Collected data entries:

★ ★ ★ ★ ★

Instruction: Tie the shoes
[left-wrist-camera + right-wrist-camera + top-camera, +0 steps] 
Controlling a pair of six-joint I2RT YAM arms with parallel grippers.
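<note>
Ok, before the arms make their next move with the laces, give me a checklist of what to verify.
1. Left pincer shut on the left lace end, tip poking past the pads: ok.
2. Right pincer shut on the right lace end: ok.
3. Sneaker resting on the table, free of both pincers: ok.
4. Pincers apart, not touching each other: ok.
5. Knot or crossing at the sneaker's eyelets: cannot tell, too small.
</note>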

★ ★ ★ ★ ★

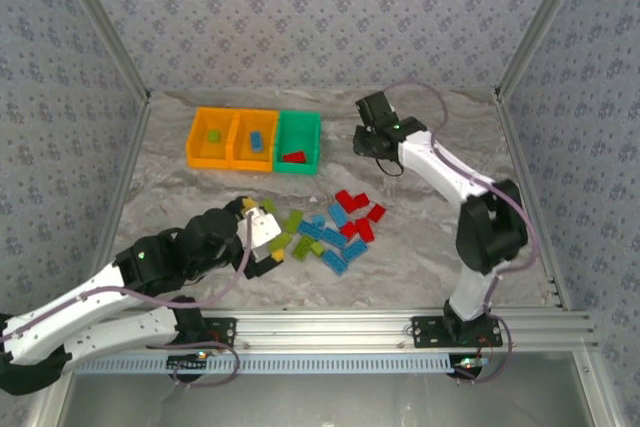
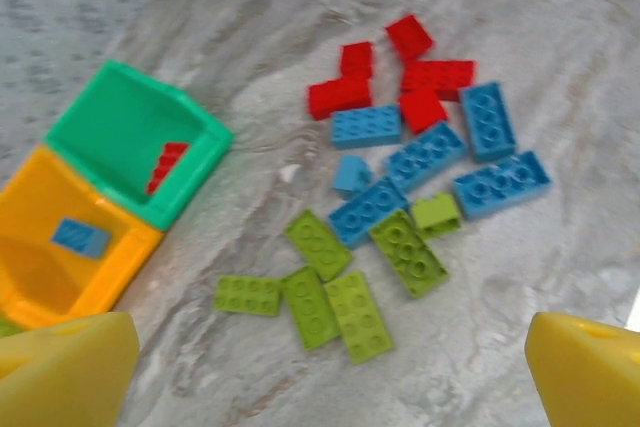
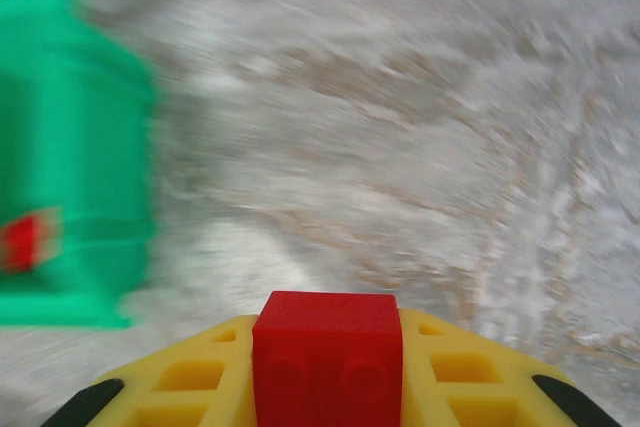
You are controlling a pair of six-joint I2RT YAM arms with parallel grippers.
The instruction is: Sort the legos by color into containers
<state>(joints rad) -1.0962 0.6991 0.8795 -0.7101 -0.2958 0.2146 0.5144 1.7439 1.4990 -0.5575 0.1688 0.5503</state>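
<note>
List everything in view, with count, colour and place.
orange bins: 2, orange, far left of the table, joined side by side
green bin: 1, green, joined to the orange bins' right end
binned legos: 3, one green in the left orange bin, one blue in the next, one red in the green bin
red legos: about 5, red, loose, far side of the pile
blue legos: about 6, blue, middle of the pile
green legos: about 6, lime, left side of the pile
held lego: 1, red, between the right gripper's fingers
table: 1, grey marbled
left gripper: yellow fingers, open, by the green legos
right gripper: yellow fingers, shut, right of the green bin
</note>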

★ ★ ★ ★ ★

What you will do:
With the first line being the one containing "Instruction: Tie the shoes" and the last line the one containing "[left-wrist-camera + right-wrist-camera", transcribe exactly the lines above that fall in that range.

Response to this task:
Instruction: Tie the shoes
[left-wrist-camera + right-wrist-camera + top-camera, +0 steps] 

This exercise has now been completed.